Demorou um pouco, alguns meses, mas afinal os UE-3 entenderam o que Moscou e Pequim já sabiam: que qualquer negócio com o Irã – uma relação que muito interessa a todos os players preservar – tem de deixar de lado o EUA-dólar.

Assim, chegamos agora a uma situação na qual os UE-3 estabelecerão um mecanismo financeiro, multinacional, com apoio estatal, para ajudar as empresas europeias a manter seus negócios com o Irã em euros – com o que se afastam dos agentes financeiros norte-americanos.

Paralelamente, teremos Rússia e China fazendo negócios com o Irã em rublos e em yuan.

Corretores de energia espertos sabiam que Moscou e Pequim, dos (B)RICS,* continuariam a negociar petróleo e gás com Teerã. A Índia, dos (B)RICS, contudo, dobrou-se sob a pressão norte-americana [com o que se vê que os ex-BRICS, já estão hoje reduzidos a (B)R(I)CS (NTs)].

O VFE permitirá ao Irã manter pelo menos os 40% de suas exportações de petróleo que vão para o mercado da EU, e também permite investimentos na infraestrutura do Irã, a serem feitos pelas gigantes europeias de energia. Também abre uma linha de fuga pela qual poderão escapar consumidores de energia mais facilmente assustáveis, como a Índia.

E de modo perfeitamente simbiótico, o VFE abre outro caminho também para Rússia e China. Afinal de contas, o mecanismo VFE deixa de lado também a rede financeira de compensações internacionais SWIFT, com sede na Bélgica, e sobre a qual os EUA interferem o quanto queiram, como queiram.

O “Veículo para Finalidades Especiais” pode vir a ser o mecanismo preferencial post-SWIFT, que permitirá mais e mais contatos comerciais transfronteiras por toda a Eurásia, expandindo o Sul Global.

EUA-dólar: arma desarmada?

Diplomatas da UE manifestaram a Asia Times seu estado de absoluta exasperação, em Bruxelas, com o governo Trump. Um daqueles diplomata resume o sentimento: “Não nos deixaremos abusar nunca mais, por interferência extraterritorial. O acordo nuclear iraniano foi o primeiro sucesso de política exterior da União Europeia. Trabalhamos muito duro para chegar àquele acordo, e agora estamos decididos a impedir, não importa sob que circunstâncias, que o acordo seja desmontado.”
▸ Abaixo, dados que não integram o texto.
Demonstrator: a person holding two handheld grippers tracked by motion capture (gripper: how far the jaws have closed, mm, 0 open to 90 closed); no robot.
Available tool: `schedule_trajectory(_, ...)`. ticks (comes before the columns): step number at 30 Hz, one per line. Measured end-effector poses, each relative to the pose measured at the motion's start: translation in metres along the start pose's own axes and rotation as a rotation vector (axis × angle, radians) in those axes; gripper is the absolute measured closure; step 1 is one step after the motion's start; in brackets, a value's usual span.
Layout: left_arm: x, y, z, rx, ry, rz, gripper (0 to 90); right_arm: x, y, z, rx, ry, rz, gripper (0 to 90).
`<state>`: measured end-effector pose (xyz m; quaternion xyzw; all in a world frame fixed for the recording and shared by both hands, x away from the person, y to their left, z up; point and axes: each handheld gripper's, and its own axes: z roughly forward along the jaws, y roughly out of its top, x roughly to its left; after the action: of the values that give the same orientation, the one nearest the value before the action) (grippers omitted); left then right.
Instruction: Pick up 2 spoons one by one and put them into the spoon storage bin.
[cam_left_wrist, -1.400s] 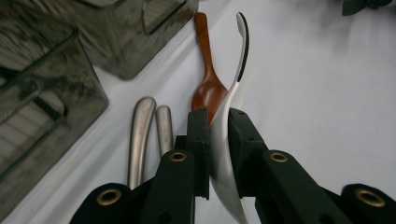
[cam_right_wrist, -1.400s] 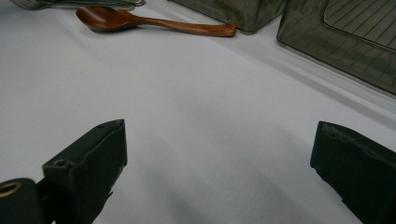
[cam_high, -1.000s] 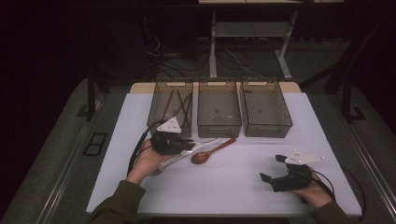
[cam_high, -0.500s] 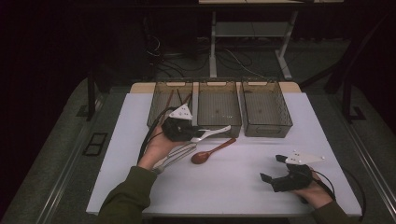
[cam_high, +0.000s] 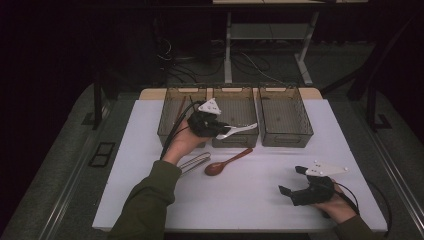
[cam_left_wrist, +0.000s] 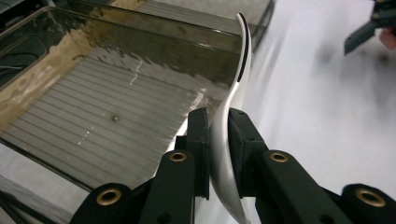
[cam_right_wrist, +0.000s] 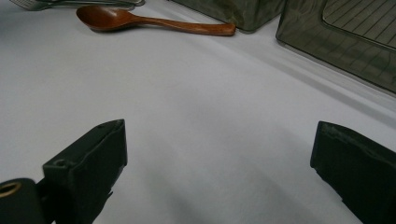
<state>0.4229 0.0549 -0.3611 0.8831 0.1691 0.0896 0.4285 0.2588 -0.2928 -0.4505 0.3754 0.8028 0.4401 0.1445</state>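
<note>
We logged the left gripper clamped on a white spoon above the middle bin; right gripper wide apart.

The white surface stands in a dim room, lit from above while everything around it falls into near darkness. A grey floor surrounds it, with a small dark plate set into it at the left. Behind, the pale legs of another table rise from the floor, with loose black cables lying between them.
</note>
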Motion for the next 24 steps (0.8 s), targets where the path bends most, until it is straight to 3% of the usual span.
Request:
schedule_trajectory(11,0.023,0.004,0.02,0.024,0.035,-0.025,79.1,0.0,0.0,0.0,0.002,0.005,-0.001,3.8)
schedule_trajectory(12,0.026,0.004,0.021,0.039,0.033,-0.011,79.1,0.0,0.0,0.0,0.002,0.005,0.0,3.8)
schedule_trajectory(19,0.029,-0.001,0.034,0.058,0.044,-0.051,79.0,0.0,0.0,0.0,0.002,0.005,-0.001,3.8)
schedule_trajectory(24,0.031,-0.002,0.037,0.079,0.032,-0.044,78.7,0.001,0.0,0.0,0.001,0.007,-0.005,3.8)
Por outro lado, o conselheiro de segurança nacional dos EUA John Bolton – figura não exatamente popular em Bruxelas – jurou que continuará a aplicar “pressão máxima” contra Teerã, e está ameaçando a EU, se o VFE for implementado.
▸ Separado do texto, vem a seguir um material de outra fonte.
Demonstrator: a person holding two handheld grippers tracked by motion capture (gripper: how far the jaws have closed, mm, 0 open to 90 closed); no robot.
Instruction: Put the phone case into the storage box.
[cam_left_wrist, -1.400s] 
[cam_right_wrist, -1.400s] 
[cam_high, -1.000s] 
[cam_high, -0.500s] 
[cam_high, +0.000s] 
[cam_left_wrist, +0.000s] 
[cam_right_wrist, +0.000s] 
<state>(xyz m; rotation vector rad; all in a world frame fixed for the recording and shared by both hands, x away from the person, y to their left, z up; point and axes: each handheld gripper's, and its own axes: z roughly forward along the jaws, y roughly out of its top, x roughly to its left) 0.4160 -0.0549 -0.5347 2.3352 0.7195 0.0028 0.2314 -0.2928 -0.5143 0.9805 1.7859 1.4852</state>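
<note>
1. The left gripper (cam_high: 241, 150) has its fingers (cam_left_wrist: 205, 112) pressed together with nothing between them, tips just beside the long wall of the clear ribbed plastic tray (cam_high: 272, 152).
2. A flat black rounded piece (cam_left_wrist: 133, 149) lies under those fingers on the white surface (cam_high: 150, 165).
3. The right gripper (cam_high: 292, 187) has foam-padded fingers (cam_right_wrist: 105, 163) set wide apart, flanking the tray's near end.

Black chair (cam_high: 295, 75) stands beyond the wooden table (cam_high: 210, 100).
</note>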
Para Bruxelas, a preservação do acordo nuclear iraniano é missão sacrossanta. Está diretamente conectada à credibilidade das instituições de Bruxelas, que vivem permanentemente sob ataque. Se cederem agora, deve-se esperar, com alto grau de probabilidade, que as próximas eleições parlamentares europeias sejam completa catástrofe.

O jogo revela sua complexidade quando se considera que o Irã atuou como catalisador para que a UE afinal se levantasse contra os EUA – e potencialmente se aproxime de Rússia e China. Veem-se emergir, isso sim, os contornos de uma possível aliança transeurasiana, em vários fronts, entre Rússia-China-Irã – os três nodos chaves da integração da Eurásia – e os UE-3.
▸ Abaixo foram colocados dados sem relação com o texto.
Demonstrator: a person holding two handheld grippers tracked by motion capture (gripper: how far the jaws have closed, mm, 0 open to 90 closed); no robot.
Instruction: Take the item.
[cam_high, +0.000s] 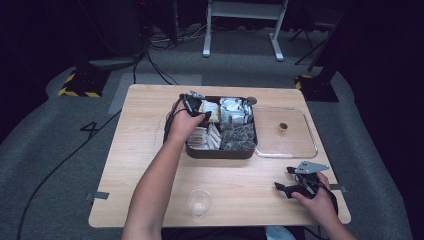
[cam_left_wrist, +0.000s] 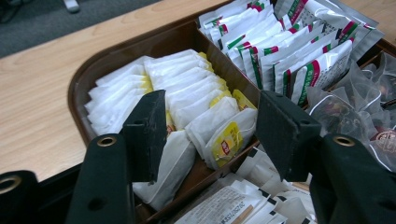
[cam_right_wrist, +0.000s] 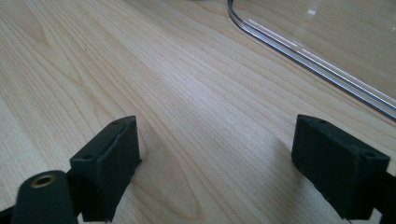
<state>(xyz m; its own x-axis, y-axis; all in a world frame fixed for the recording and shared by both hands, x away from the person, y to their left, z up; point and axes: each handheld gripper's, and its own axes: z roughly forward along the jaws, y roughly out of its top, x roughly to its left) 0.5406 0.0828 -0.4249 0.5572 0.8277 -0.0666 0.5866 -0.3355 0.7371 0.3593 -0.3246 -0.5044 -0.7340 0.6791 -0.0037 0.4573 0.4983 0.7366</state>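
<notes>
Two grippers are working apart: the left gripper (cam_left_wrist: 210, 133) is poising half-open jaws around a yellow-tagged tea bag (cam_left_wrist: 224, 135) in the compartment box's (cam_high: 220, 151) far-left section, not yet pinching, while the right gripper (cam_right_wrist: 215, 163), jaws apart and empty, is resting near the table's (cam_high: 150, 165) near-right corner

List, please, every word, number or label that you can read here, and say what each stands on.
"4": a black mark on the grey floor, left of the table.
Yellow tag on a tea bag: red logo, too blurred to read.
Red-and-green sachets: print too small to read.
Black-and-white sachets: print blurred, unreadable.
</notes>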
É jogo digno do talento de um mestre persa de xadrez: envolve guerras por energia; equilíbrio de poder no Sudoeste da Ásia; o poder absoluto do sistema financeiro global controlado pelos EUA; e o status do EUA-dólar – baseado no petrodólar – como a moeda global de reserva.

Todos esses temas já circulam há anos pelos corredores em Bruxelas – com comissários e diplomatas sempre pressionando por um euro mais decisivo no comércio global (como se vê em Pequim, em relação ao yuan).

Pode-se dizer que uma ofensiva bem articulada, puxada pelo VFE levará o euro, o yuan e o rublo a se estabelecerem como moedas de reserva de alta credibilidade. EUA-dólares manobrados como arma, abram o olho!*******



* NOTA DOS TRADUTORES: Nessa tradução escreveremos "(B)RICS" (o Brasil entre parênteses), para fazer lembrar que desde 2/12/2015 o Brasil vive sob golpe. Ninguém deve pressupor que, por estarem presentes a reuniões dos (B)RICS, as autoridades brasileiras que lá apareçam tenham qualquer legítima representação democrática.

Um comentário:

Anônimo disse...


Bom dia Dario

Não ficou muito claro o papel da Grã-Bretanha nisso ai. A Federica Mogherini fala pela França e pela Alemanha, mas não pela Grã-Bretanha. Não dá nem prá chamar de UE-3, assim como os (B)RICS. Ou não?